John Frederick Bonney, an economics major, is the son of Philip and Georgia Bonney. He grew up in the US, Senegal, and Italy, and served a mission in the Netherlands. John has thoroughly enjoyed working with faculty at BYU, performing research in areas including behavioral, educational, and familial economics and teaching other students about applied econometric research. He is grateful to the economics faculty for their stellar instruction and would specifically like to thank Drs. Lars Lefgren, Joe Price, and James Cardon for allowing him to enhance his learning through research and teaching assistantships. While attending BYU, John has also completed four internships during which he designed market research and forecasted models currently in use by multiple Fortune 500 companies. Within the community, John has enjoyed serving through educational organizations like Alpha and Project Read. John is happily married to Amanda Bonney, who is graduating with a Master of Accountancy. After graduating, John will continue his passion for economic research as a pre-doctoral fellow at the University of Chicago.

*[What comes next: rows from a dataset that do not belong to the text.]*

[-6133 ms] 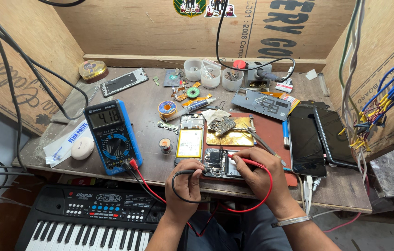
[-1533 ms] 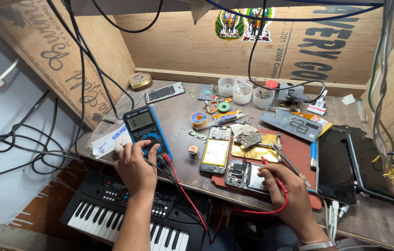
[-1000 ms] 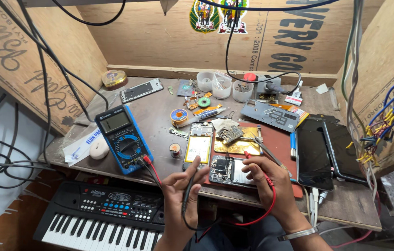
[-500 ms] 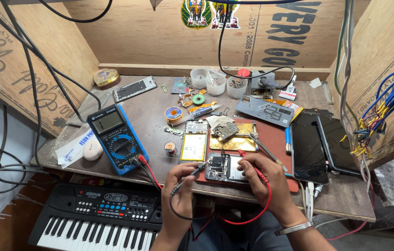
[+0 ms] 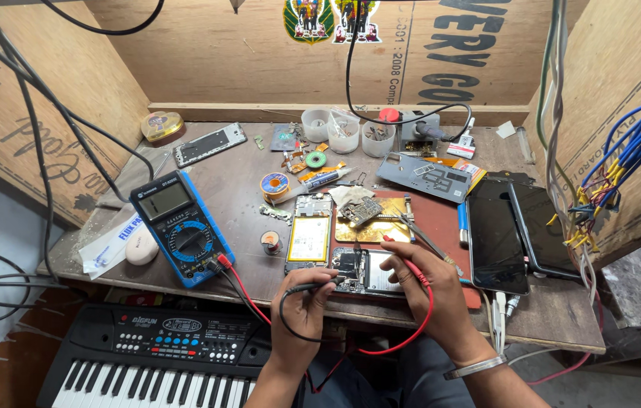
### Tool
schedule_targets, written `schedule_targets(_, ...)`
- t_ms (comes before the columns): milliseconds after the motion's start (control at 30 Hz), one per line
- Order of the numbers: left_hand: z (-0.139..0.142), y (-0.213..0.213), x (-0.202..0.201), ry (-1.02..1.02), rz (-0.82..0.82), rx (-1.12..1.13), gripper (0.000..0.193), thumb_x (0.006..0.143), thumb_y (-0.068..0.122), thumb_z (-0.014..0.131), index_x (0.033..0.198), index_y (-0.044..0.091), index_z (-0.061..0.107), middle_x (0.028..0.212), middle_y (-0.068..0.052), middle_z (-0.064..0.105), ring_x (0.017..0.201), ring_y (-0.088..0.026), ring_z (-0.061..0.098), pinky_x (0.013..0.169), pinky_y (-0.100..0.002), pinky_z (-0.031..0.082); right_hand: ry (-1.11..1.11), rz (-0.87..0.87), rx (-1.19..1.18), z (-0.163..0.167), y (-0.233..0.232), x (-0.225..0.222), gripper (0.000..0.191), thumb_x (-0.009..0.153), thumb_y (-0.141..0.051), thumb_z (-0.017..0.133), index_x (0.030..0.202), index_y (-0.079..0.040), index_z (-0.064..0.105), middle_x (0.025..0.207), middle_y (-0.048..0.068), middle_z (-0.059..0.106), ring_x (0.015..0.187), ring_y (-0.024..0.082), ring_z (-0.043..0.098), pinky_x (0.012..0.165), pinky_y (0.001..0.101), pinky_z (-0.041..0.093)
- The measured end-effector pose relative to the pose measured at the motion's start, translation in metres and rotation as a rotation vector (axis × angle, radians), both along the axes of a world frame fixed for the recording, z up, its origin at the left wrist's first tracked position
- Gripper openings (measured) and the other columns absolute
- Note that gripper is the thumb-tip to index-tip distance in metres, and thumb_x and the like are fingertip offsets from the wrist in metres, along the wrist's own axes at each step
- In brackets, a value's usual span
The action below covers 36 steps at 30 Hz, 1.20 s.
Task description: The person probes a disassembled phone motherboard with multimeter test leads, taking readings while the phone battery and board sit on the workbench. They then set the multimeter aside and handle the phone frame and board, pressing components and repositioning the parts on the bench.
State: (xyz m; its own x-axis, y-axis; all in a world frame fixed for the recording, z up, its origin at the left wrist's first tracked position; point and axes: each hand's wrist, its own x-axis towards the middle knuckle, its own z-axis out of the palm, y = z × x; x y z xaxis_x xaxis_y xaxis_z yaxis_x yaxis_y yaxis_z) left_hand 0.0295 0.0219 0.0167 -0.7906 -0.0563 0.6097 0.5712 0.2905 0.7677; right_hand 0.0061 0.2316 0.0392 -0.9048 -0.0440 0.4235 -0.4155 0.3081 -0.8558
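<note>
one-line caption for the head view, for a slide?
Left hand and right hand hold black probe and red probe on an opened phone beside a blue multimeter.

The black probe (image 5: 311, 288) is a slim dark rod, lying nearly level with its tip pointing toward 3 o'clock at the opened phone (image 5: 363, 271); its black lead loops down toward 6 o'clock. The red probe (image 5: 405, 255) slants across from 10 o'clock to 4 o'clock, and its red lead curves down and back toward 9 o'clock. The opened phone lies flat, back cover off, dark circuit board bared, at the desk's near edge, at 3 o'clock from the blue multimeter (image 5: 181, 225), which lies face up.
</note>
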Motion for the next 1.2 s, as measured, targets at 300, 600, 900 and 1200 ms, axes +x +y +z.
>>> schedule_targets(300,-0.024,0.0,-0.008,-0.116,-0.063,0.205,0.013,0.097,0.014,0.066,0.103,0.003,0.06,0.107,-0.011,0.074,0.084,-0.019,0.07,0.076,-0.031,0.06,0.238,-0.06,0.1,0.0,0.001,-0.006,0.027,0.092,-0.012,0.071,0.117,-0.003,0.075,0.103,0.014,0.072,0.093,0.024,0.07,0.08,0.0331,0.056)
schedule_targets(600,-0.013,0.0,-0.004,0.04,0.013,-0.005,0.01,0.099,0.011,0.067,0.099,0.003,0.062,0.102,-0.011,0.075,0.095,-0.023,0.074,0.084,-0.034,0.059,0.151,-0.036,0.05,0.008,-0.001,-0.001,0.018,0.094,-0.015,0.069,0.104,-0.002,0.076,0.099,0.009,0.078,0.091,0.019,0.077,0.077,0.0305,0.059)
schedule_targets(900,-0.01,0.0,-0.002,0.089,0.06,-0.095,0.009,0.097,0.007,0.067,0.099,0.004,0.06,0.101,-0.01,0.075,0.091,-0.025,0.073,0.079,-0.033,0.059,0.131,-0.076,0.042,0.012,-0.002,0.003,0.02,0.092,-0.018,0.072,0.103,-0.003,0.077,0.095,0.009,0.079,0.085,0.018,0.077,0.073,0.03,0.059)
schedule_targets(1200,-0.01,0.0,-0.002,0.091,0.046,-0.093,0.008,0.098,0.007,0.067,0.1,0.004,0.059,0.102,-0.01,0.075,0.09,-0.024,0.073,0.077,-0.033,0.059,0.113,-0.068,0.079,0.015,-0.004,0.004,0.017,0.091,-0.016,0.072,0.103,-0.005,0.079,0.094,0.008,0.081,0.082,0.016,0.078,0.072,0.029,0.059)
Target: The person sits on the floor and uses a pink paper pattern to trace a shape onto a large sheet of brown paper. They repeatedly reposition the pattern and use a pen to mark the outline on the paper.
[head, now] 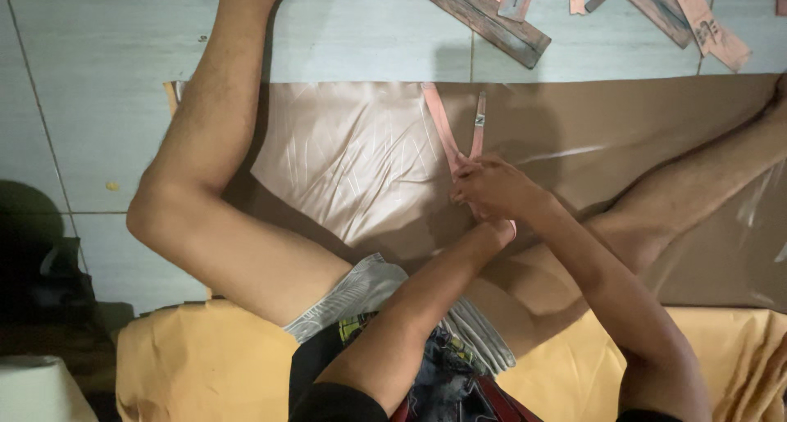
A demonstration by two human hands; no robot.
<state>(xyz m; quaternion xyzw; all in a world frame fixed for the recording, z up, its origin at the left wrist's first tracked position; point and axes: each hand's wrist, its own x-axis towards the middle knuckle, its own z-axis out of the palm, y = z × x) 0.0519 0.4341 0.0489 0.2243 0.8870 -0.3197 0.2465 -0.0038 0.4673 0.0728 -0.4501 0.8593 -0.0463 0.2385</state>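
Observation:
I sit on the floor with my legs spread around a glossy brown sheet (pixel 352 152) lying on the tiles. Two narrow pink strips (pixel 443 123) lie on the sheet in a V shape, meeting under my hands. My right hand (pixel 492 184) is closed over the point where they join, fingers pinched on the strips. My left hand (pixel 494 229) sits just below it, mostly hidden by the right hand, against a pink strip end (pixel 512 229). Its grip cannot be made out.
Grey wooden bars (pixel 484 16) and pink pattern pieces (pixel 713 29) lie on the pale tiles (pixel 98 70) at the top. My left leg (pixel 205 168) and right leg (pixel 697 184) rest across the sheet. An orange cloth (pixel 205 365) lies under me. A dark object (pixel 41 283) sits at the left.

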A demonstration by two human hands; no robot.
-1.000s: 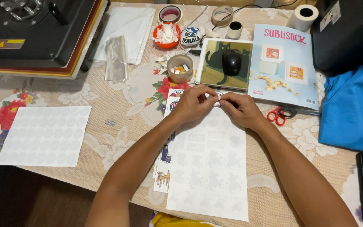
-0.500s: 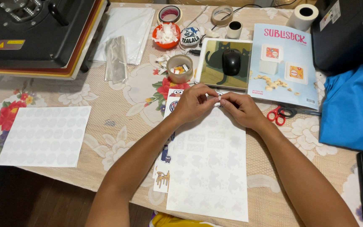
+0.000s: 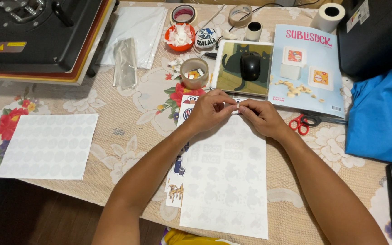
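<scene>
2 hands, both at table centre, fingertips meeting. Left hand (image 3: 210, 110) & right hand (image 3: 260, 116) pinch one tiny sticker piece (image 3: 235, 107) between thumbs and forefingers, fingers narrow, curled tight; piece too small to tell more. Both forearms run in from 6 o'clock, converging in a V, wrists low over the paper.

Under the hands: 1 white sticker sheet (image 3: 227, 179) w/ faint cut shapes, reaching from the hands down to the near table edge at 6. 1 printed sheet (image 3: 176, 190) peeks out from under its left side.

At 9: 1 white sheet of round labels (image 3: 47, 145), well apart from the hands, its lower edge close to the table's near edge. At 10–11: 1 black heat press (image 3: 32, 34); beside it 1 clear bag (image 3: 125, 62) on white paper.

At 12: 1 small cup (image 3: 194, 73) of scraps just above the left hand, 1 orange bowl (image 3: 180, 36), 2 tape rolls (image 3: 185, 12), 1 mouse (image 3: 250, 66) on a cat mousepad (image 3: 232, 75). At 1: 1 blue booklet (image 3: 306, 68), 1 white roll (image 3: 327, 17). At 3: 1 pair red scissors (image 3: 303, 123) just beside the right wrist, blue cloth (image 3: 382, 118) further out.

Open room: bare tablecloth (image 3: 132, 118) between label sheet & left arm; right side crowded.
</scene>
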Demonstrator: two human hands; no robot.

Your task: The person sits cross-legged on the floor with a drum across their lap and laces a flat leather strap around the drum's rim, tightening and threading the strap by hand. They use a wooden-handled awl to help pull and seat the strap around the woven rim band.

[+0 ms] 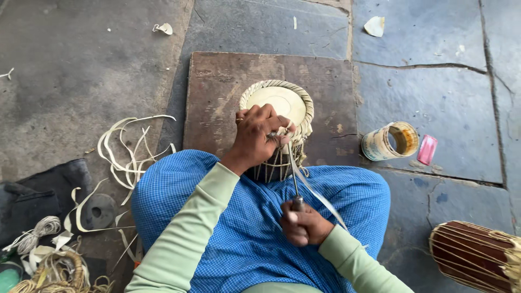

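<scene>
A small drum (278,103) with a pale skin head and a woven strap rim stands on a brown wooden board (222,81), held between my knees. My left hand (259,135) grips the near rim of the drum, fingers curled over the lacing. My right hand (304,223) is closed around the handle of a thin metal tool (294,182) whose shaft runs up to the rim. A pale flat strap (320,196) trails from the rim down past my right hand.
An open tin can (389,141) lies on its side beside a pink flat object (427,150) at the right. A second laced drum (477,258) lies at the lower right. Loose pale straps (127,149), a dark round disc (99,210) and coils of cord (38,233) sit left.
</scene>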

Grayson Morgan, a geography major with a geospatial science and technology emphasis, is the second child born to Daniel and Michelle Morgan and grew up in Beaufort, South Carolina. Geography has surrounded him his whole life, but it wasn’t until his freshman year that he realized that it was exactly what he wanted to do. During his short time at BYU, Grayson has come to thoroughly enjoy his encounters with the various Geography Department Professors, secretaries, TAs, and fellow students. Certainly, much of his learning could not have taken place without their generous help and overwhelming kindness. His family means the world to him and he would like to thank his wife, parents, siblings, and extended family for their support. Grayson loves serving others, BYU sports, playing with his two-month-old daughter, and learning new things. He is excited to continue learning this fall as he begins a master’s degree and eventual PhD program in Global Information Systems/Remote Sensing at the University of South Carolina.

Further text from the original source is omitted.